Medical Evacuation (MEDEVAC)
MEDEVAC : Evacuation of Casualties by Medical Personnel on Dedicated Evacuation Platforms
Definition
MEDEVAC [medical evacuation] – The movement of casualties by dedicated, standardized medical evacuation platforms, with medical professionals who provide the timely, efficient movement and en route care of the wounded, injured, or ill persons from the battlefield and/or other locations to medical treatment facilities.

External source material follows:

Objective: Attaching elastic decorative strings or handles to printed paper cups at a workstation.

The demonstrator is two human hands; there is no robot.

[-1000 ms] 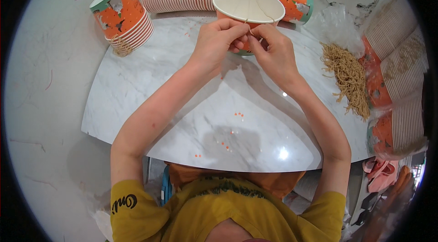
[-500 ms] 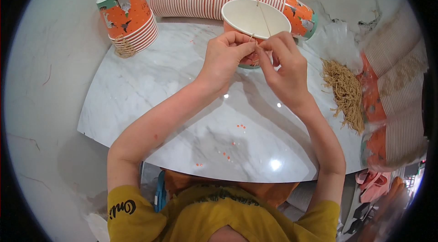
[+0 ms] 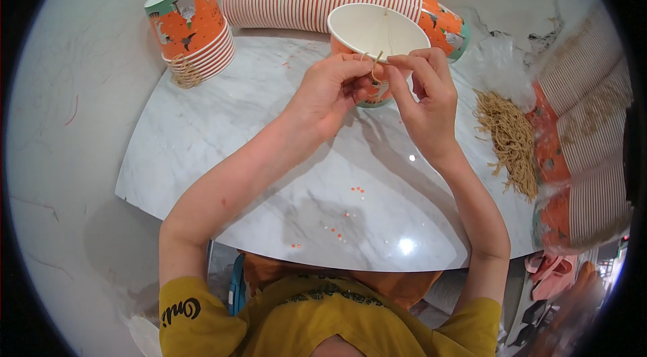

If dedicated medical evacuation platforms (ground and/or air) are available, casualties should be evacuated on these vehicles to ensure they receive proper en route medical care both from the point of injury and during inter-facility movement. Military MEDEVAC platforms and crew are categorized as non-combatants and identified as such by visible display of a Red Cross. For this reason, MEDEVAC assets may not be able to retrieve casualties in a high hostile threat environment. Due to distances and hazards of ground travel in Iraq and Afghanistan, the majority of both battlefield and inter-facility MEDEVAC transfers were executed by US Army Combat Flight Medics (MOS: 68WF) flying in versions of the UH-60 Black Hawk helicopter (Fig. 38.3). The HH-60 M is the MEDEVAC -specific version of the UH-60 Black Hawk helicopter. The HH-60 M offers six patient litter positions, cabin climate control, oxygen generation capability, as well as other built-in medical support systems. In other operational theaters, both military and nonmilitary MEDEVAC platforms may be utilized depending on availability. It is critical that surgeons know the MEDEVAC plan supporting their operational location prior to their first casualty to include the response times and the potential limitations of the vehicles and the medical attendants. The following discussion primarily focuses on inter-facility MEDEVAC by military rotary wing aircraft.